Sami bohaterowie są wymodelowani niezwykle gustownie i szczegółowo, ale już na pierwszy rzut oka wydają się nie pasować do otaczającego ich świata. Wygląda to tak, jakby nałożono ich na ten sterylny świat. Sterylny z tego powodu, że poza stworami, z którymi przyjdzie nam walczyć, nie spotkamy w nim nic poza huśtającymi się na wietrze drzewami. Niedźwiedzie, wilki, to jedyni mieszkańcy lasów, jakich przyjdzie spotkać nam na naszej drodze. Ten brak dynamiki poprawiają trochę odbicia okolicy w wodzie. Dzięki wykorzystaniu najnowszych zdobyczy technologicznych, jak np. Pixel Shader w najnowszych akceleratorach grafiki trójwymiarowej, ich posiadacze zauważą lekko falującą wodę w potokach czy odbijające się w jej lustrze przybrzeżne zarośla.

Strona dźwiękowa gry w wersji beta przypadła mi do gustu, Co prawda odgłosy walki to jedyne, co dane było mi usłyszeć podczas penetrowania 3 misji w pierwszej kampanii, mimo wszystko nie mam do nich zastrzeżeń. Muzyka natomiast to istny majstersztyk i pasuje jak ulał do całej gry.
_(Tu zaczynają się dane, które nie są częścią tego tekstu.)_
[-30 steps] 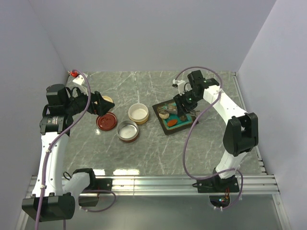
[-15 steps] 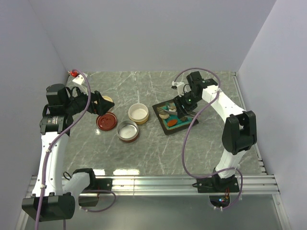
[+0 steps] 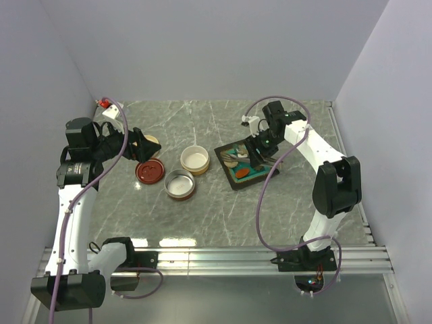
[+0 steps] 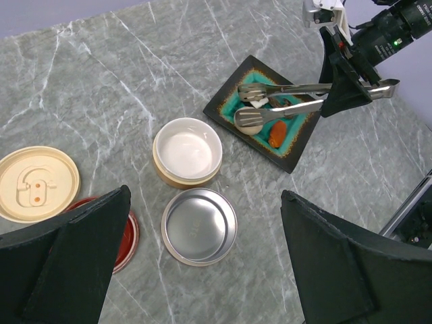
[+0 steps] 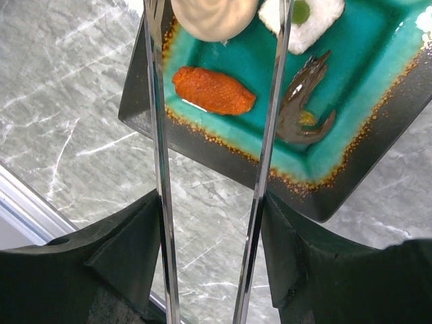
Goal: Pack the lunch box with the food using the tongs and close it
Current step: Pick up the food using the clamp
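Tongs (image 5: 160,135) sit pinched in the right gripper (image 5: 212,229), tips over the teal tray (image 5: 378,61). Left gripper (image 4: 202,223) hangs spread wide above the bench (image 4: 101,81).

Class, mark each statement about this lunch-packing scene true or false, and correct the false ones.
1. The right gripper holds the tongs above the teal tray. True.
2. The orange-red piece lies in the steel bowl. False: it lies on the tray; the bowl is empty.
3. The left gripper is open and empty. True.
4. The cream bowl is closed. False: its top is open; the cream lid lies on the table.
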You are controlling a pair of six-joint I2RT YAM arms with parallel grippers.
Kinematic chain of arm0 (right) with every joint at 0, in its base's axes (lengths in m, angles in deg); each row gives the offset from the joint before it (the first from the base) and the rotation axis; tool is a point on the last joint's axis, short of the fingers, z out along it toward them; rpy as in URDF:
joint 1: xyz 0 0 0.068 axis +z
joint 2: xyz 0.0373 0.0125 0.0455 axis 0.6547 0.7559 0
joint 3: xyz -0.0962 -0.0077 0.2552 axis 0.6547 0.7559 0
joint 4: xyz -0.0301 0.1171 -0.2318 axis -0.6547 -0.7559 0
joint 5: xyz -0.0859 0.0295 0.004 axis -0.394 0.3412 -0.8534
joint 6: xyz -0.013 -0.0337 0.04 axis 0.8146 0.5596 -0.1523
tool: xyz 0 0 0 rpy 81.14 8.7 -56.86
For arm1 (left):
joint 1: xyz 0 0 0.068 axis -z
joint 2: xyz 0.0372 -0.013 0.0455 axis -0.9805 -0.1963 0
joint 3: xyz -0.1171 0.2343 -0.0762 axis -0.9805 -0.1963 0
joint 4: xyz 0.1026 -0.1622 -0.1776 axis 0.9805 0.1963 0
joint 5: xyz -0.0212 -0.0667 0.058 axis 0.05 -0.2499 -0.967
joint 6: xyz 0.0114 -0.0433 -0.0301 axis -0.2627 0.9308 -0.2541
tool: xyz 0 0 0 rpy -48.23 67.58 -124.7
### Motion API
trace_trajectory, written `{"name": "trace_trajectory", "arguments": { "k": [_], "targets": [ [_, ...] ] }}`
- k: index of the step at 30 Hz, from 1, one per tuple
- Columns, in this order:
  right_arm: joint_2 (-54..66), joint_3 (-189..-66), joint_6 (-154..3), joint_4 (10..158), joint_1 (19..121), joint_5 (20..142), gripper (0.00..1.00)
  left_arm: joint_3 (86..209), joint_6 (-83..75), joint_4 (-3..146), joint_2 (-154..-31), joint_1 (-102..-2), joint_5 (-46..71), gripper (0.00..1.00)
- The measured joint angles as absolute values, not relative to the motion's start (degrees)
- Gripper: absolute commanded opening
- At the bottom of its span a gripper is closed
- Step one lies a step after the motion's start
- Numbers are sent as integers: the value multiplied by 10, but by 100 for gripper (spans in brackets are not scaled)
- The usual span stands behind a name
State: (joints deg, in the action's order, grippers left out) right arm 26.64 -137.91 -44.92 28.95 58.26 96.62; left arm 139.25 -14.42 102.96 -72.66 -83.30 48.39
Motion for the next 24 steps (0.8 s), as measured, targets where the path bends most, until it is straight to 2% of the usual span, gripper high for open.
{"name": "trace_trajectory", "arguments": {
  "k": [10,24],
  "targets": [
    [266,-1379,-436,259,583,971,61,1392,-144,1029,-727,-833,484,100],
    [259,-1381,-438,254,583,972,50,1392,-144,1028,-726,-833,484,99]
  ]
}}
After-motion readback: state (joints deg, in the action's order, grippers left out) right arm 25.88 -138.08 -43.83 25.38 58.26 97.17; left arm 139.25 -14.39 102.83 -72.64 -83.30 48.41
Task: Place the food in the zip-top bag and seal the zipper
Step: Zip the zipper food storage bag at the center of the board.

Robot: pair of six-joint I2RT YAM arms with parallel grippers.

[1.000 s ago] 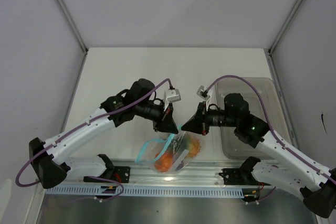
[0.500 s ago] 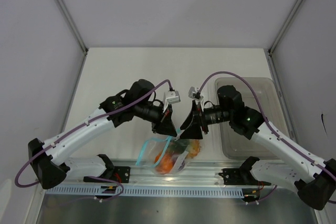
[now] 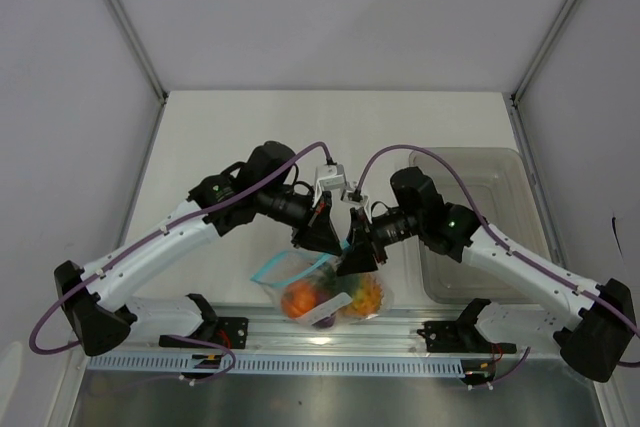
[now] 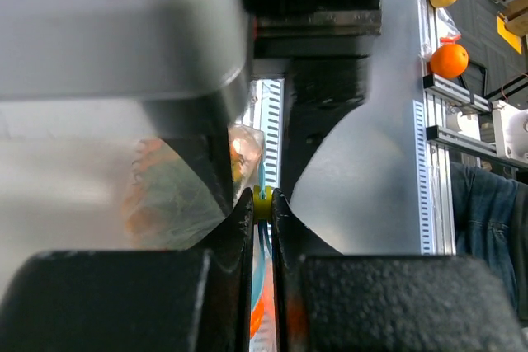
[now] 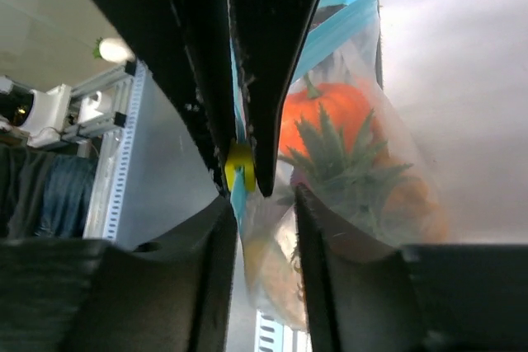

Stylizowane na starodawne dźwięki od razu wpadają w ucho, a dynamicznie zmieniająca się ścieżka dźwiękowa dodatkowo wzmaga emocje, np. podczas walki. W pełnej wersji nasze uszy zaspokoi dodatkowo głos lektorów, czytających kwestie napotkanych podczas naszych wędrówek ludzi.

Niestety, słabą stroną gry są wymagania sprzętowe. Autorzy zalecają procesor na poziomie 2Ghz, z kartą graficzną GeForce 4 (Titanium, a nie żaden MX) i 512 megabajtami RAMu. Beta wersja miała jeszcze nie zoptymalizowany kod, przez co na moim wydawałoby się całkiem niezłym sprzęcie (Athlon 2000+, GeForce 3, 512 RAM) czasami obrazem rwało, a ilość wyświetlanych klatek na sekundę pozostawiała wiele do życzenia. Miejmy nadzieje, że do premiery wydajność zostanie znacznie poprawiona.

W pełnej wersji autorzy zapowiadają ponad 20 misji, splecionych w 3 kampanie oraz około 20 misji do gry wieloosobowej. Biorąc pod uwagę wielkość map, jakie udostępniono w becie mogę z całą pewnością powiedzieć, że to bardzo dużo. Jeśli dodać do tego możliwość gry wieloosobowej (poprzez protokoły IPC, TCP/IP oraz na serwerach WarNet), to rysuje się przed nami widok świetnej gry.

Druga część Polan wciągnęła mnie na tyle, że gdy siadłem do niej pewnego wieczora, przestałem grać nad ranem, gdy skończyłem dostępne w becie misje. Chciałbym dodać, że mimo iż graficznie tytuł ten odbiega od sławionego Warcrafta z trójką w tytule, spędziłem przy nim znacznie więcej czasu. I w żadnym razie tego nie żałuję. Osobiście już nie mogę doczekać się pełnej wersji. I każdy fan RTSów powinien się tej grze bliżej przyjrzeć. Naprawdę warto.